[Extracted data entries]
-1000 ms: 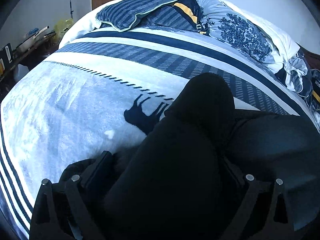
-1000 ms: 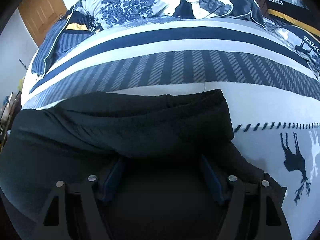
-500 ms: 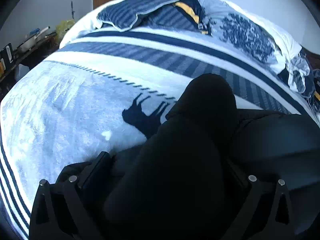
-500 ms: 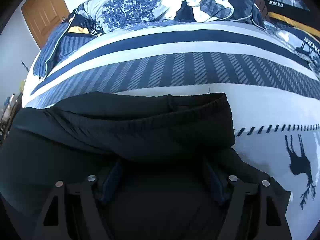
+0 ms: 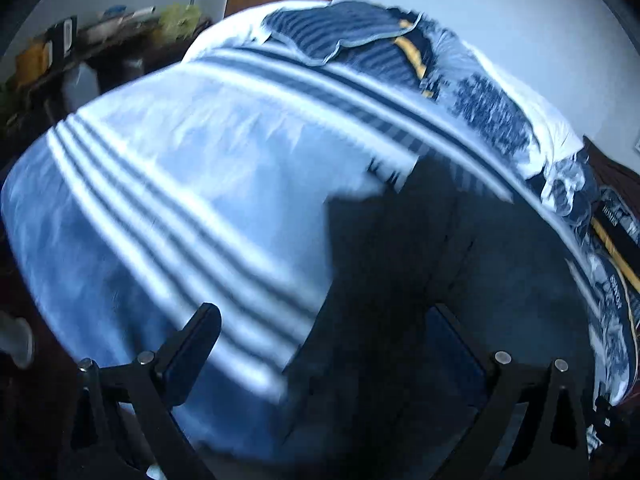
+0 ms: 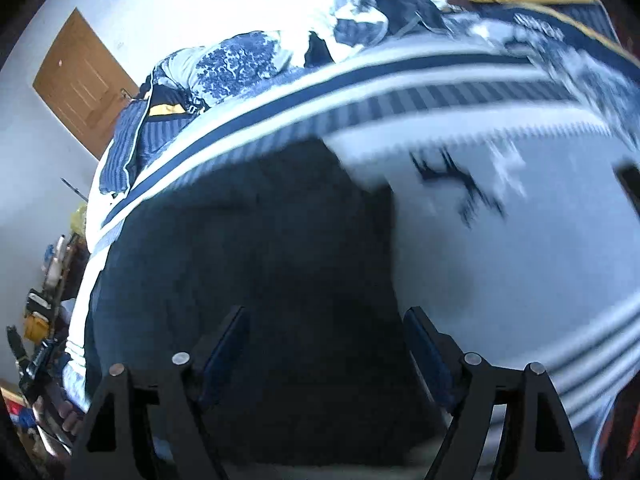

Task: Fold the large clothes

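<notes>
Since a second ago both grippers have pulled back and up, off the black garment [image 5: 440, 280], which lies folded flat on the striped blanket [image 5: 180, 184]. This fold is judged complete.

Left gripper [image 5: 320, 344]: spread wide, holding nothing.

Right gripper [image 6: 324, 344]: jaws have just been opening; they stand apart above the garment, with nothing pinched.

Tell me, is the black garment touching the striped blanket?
Touching. Left wrist view shows the black garment lying flat on the striped blanket.
</notes>
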The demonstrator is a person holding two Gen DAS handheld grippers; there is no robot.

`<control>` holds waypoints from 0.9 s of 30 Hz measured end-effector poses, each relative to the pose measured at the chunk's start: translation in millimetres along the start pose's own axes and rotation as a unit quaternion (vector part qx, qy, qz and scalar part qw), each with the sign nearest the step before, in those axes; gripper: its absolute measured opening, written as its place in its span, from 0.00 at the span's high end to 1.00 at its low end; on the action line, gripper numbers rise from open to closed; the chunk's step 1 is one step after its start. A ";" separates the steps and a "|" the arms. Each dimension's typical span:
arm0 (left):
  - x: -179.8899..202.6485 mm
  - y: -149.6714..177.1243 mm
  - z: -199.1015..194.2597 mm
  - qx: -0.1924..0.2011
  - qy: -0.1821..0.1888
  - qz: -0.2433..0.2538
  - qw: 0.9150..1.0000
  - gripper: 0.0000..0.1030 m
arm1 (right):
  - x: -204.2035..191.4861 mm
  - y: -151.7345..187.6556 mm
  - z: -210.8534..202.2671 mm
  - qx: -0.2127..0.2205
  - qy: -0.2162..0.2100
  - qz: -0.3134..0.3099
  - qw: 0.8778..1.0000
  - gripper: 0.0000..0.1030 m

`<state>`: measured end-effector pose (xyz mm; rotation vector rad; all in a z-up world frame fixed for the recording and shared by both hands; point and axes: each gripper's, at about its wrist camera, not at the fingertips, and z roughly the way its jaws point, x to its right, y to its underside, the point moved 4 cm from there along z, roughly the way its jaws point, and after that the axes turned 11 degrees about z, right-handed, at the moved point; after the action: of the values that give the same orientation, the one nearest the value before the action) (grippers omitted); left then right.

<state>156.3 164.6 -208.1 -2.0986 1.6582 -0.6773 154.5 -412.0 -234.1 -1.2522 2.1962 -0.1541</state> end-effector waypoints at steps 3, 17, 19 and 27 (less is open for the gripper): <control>-6.4 19.7 -2.4 -0.022 0.015 -0.014 1.000 0.03 | 31.0 22.7 -4.2 -0.004 -0.015 0.038 0.999 0.24; 10.0 25.7 16.9 -0.056 0.019 0.005 0.998 0.96 | 39.9 33.4 -5.8 -0.014 0.021 0.037 0.999 0.96; 8.6 26.2 18.4 -0.060 -0.004 0.003 0.998 0.98 | 43.5 32.8 -4.0 -0.014 0.048 0.040 0.998 0.97; -14.7 22.2 -0.4 -0.034 0.014 -0.061 0.997 0.99 | 42.2 33.9 -12.1 -0.010 0.067 0.020 0.998 0.98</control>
<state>135.8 173.8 -222.3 -2.2630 1.6000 -0.6983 106.7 -430.1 -255.7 -1.2384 2.3406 -0.2063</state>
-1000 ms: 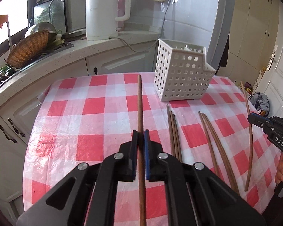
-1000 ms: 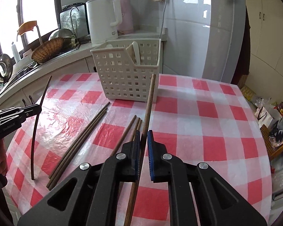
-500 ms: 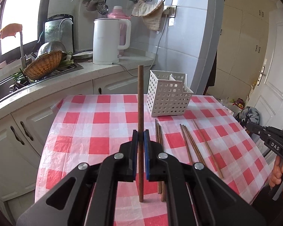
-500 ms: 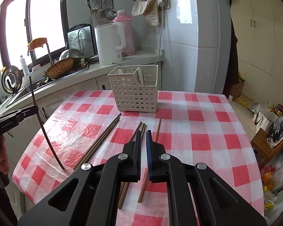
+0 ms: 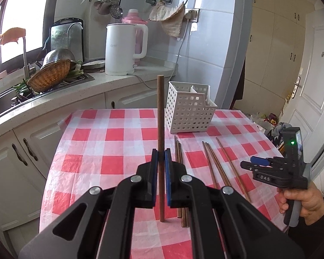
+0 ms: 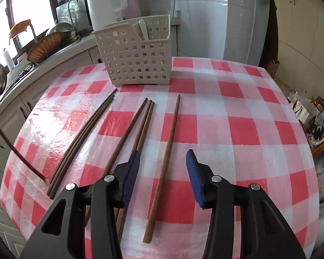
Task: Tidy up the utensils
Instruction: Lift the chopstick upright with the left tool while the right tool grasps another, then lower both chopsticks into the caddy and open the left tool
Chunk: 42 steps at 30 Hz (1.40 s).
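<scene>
1. Standing nearly upright in the left wrist view, a single brown chopstick is clamped between the jaws of the left gripper, its top end level with the white slotted basket and just left of it.
2. Left of the basket and back from it, a white kettle and a wicker bowl sit on the kitchen worktop.
3. In front of the basket, on the counter with its red-and-white checked cloth, a left bundle of three thin dark chopsticks lies pointing toward the basket's near left corner.
4. To the right of that bundle, a second group of three brown chopsticks lies in front of the basket, its near ends hidden under the right gripper's left finger.
5. Further right, a lone chopstick lies flat on the cloth in front of the basket's right corner, running between the jaws of the right gripper.
6. The right gripper's jaws have just been opening and stand apart; the pads do not press on the lone chopstick.
7. The basket holds a white utensil handle in a rear compartment.
8. Right of the basket in the left wrist view, a hand holds the right gripper's handle.
</scene>
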Available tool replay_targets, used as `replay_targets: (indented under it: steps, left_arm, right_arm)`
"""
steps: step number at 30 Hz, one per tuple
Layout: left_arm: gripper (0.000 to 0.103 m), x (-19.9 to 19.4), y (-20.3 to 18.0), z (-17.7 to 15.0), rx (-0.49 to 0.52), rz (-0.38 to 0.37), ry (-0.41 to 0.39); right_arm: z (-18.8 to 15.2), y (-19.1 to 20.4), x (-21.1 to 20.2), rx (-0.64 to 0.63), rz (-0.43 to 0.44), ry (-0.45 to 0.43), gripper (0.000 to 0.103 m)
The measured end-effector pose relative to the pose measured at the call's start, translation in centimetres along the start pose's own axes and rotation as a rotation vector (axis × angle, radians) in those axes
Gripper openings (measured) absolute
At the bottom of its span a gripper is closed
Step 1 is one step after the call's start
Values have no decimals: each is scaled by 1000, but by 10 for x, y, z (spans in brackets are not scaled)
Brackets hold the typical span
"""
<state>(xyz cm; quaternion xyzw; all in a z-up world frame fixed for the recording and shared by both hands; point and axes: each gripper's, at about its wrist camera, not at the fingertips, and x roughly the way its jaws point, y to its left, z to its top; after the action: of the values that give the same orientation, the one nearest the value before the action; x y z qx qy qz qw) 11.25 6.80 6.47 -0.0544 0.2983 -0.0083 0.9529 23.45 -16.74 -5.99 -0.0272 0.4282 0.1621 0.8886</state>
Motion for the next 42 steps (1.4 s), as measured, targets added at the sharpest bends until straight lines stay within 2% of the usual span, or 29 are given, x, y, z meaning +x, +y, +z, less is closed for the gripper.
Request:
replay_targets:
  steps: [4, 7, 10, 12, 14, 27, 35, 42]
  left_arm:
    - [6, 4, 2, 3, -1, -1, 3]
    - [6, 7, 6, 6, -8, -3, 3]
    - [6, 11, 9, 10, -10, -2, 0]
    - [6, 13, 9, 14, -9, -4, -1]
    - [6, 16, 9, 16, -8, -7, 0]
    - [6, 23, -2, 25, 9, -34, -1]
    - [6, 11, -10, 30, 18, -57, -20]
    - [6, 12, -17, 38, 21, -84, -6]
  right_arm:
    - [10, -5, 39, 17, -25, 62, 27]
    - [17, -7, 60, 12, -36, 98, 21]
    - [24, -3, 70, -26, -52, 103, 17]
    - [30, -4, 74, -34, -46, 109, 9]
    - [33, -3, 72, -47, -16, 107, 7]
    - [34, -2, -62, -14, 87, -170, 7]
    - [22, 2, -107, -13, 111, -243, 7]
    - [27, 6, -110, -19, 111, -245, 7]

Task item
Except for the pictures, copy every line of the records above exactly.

Written solution
-1000 ms: 
-1000 ms: 
-500 ms: 
-500 ms: 
+0 ms: 
+0 ms: 

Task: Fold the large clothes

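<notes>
Since a second ago both grippers have pulled back and up, off the black garment [image 5: 440, 280], which lies folded flat on the striped blanket [image 5: 180, 184]. This fold is judged complete.

Left gripper [image 5: 320, 344]: spread wide, holding nothing.

Right gripper [image 6: 324, 344]: jaws have just been opening; they stand apart above the garment, with nothing pinched.

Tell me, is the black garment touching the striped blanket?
Touching. Left wrist view shows the black garment lying flat on the striped blanket.
</notes>
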The demonstrator is a person holding two Gen DAS handheld grippers; there is no robot.

`<control>` holds waypoints from 0.9 s of 30 Hz measured end-effector poses, each relative to the pose measured at the chunk's start: translation in millimetres along the start pose's own axes and rotation as a unit quaternion (vector part qx, qy, qz and scalar part qw), each with the sign nearest the step before, in those axes; gripper: its absolute measured opening, written as its place in its span, from 0.00 at the span's high end to 1.00 at its low end; on the action line, gripper numbers rise from open to closed; the chunk's step 1 is one step after its start. A ";" separates the steps and a "|" the arms. Each dimension's typical span:
arm0 (left):
  - x: -179.8899..202.6485 mm
  - y: -149.6714..177.1243 mm
  - z: -199.1015..194.2597 mm
  - qx: -0.1924..0.2011
  - qy: -0.1821..0.1888
  - qz: -0.2433..0.2538
  - qw: 0.9150..1.0000
  - gripper: 0.0000..0.1030 m
arm1 (right):
  - x: -204.2035..191.4861 mm
  - y: -151.7345..187.6556 mm
  - z: -210.8534..202.2671 mm
  - qx: -0.2127..0.2205
  - qy: -0.2162..0.2100
  - qz: -0.3134..0.3099
  - qw: 0.8778..1.0000
  - gripper: 0.0000..0.1030 m

`<state>`: measured end-effector pose (xyz mm; rotation vector rad; all in a z-up world frame fixed for the recording and shared by both hands; point and axes: each gripper's, at about its wrist camera, not at the fingertips, and z roughly the way its jaws point, x to its right, y to its underside, the point moved 4 cm from there along z, roughly the way its jaws point, and after that the axes turned 11 degrees about z, right-handed, at the moved point; after the action: of the values that give the same orientation, the one nearest the value before the action) (grippers omitted); left then right.

<state>156.3 164.6 -208.1 -2.0986 1.6582 -0.6773 154.5 -412.0 -234.1 -1.2522 2.1962 -0.1541</state> end-effector waypoints at steps 3, 17, 19 and 27 (less is open for the gripper): <control>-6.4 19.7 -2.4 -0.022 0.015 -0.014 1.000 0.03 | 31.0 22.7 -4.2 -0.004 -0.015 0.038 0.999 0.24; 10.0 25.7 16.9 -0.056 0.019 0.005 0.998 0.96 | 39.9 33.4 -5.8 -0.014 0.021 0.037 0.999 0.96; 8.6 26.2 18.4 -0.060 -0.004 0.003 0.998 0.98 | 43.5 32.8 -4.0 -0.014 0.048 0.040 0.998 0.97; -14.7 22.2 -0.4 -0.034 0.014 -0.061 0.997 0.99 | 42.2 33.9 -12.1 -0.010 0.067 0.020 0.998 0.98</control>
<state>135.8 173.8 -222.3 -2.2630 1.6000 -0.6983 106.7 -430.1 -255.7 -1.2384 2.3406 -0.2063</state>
-1000 ms: 
-1000 ms: 
-500 ms: 
-500 ms: 
+0 ms: 
+0 ms: 
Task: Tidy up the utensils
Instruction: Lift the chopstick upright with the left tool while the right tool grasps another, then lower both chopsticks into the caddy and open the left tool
Chunk: 42 steps at 30 Hz (1.40 s).
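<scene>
1. Standing nearly upright in the left wrist view, a single brown chopstick is clamped between the jaws of the left gripper, its top end level with the white slotted basket and just left of it.
2. Left of the basket and back from it, a white kettle and a wicker bowl sit on the kitchen worktop.
3. In front of the basket, on the counter with its red-and-white checked cloth, a left bundle of three thin dark chopsticks lies pointing toward the basket's near left corner.
4. To the right of that bundle, a second group of three brown chopsticks lies in front of the basket, its near ends hidden under the right gripper's left finger.
5. Further right, a lone chopstick lies flat on the cloth in front of the basket's right corner, running between the jaws of the right gripper.
6. The right gripper's jaws have just been opening and stand apart; the pads do not press on the lone chopstick.
7. The basket holds a white utensil handle in a rear compartment.
8. Right of the basket in the left wrist view, a hand holds the right gripper's handle.
</scene>
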Available tool replay_targets, used as `replay_targets: (indented under it: steps, left_arm, right_arm)`
"""
steps: step number at 30 Hz, one per tuple
Layout: left_arm: gripper (0.000 to 0.103 m), x (-19.9 to 19.4), y (-20.3 to 18.0), z (-17.7 to 15.0), rx (-0.49 to 0.52), rz (-0.38 to 0.37), ry (-0.41 to 0.39); right_arm: z (-18.8 to 15.2), y (-19.1 to 20.4), x (-21.1 to 20.2), rx (-0.64 to 0.63), rz (-0.43 to 0.44), ry (-0.45 to 0.43), gripper (0.000 to 0.103 m)
The measured end-effector pose relative to the pose measured at the call's start, translation in centimetres along the start pose's own axes and rotation as a rotation vector (axis × angle, radians) in those axes
Gripper openings (measured) absolute
At the bottom of its span a gripper is closed
Step 1 is one step after the call's start
Values have no decimals: each is scaled by 1000, but by 10 for x, y, z (spans in brackets are not scaled)
Brackets hold the typical span
"""
<state>(xyz cm; quaternion xyzw; all in a z-up world frame fixed for the recording and shared by both hands; point and axes: each gripper's, at about its wrist camera, not at the fingertips, and x roughly the way its jaws point, y to its left, z to its top; after the action: of the values that give the same orientation, the one nearest the value before the action; x y z qx qy qz qw) 11.25 6.80 6.47 -0.0544 0.2983 -0.0083 0.9529 23.45 -16.74 -5.99 -0.0272 0.4282 0.1621 0.8886</state>
Motion for the next 42 steps (1.4 s), as measured, targets added at the sharpest bends until straight lines stay within 2% of the usual span, or 29 are given, x, y, z meaning +x, +y, +z, less is closed for the gripper.
Request:
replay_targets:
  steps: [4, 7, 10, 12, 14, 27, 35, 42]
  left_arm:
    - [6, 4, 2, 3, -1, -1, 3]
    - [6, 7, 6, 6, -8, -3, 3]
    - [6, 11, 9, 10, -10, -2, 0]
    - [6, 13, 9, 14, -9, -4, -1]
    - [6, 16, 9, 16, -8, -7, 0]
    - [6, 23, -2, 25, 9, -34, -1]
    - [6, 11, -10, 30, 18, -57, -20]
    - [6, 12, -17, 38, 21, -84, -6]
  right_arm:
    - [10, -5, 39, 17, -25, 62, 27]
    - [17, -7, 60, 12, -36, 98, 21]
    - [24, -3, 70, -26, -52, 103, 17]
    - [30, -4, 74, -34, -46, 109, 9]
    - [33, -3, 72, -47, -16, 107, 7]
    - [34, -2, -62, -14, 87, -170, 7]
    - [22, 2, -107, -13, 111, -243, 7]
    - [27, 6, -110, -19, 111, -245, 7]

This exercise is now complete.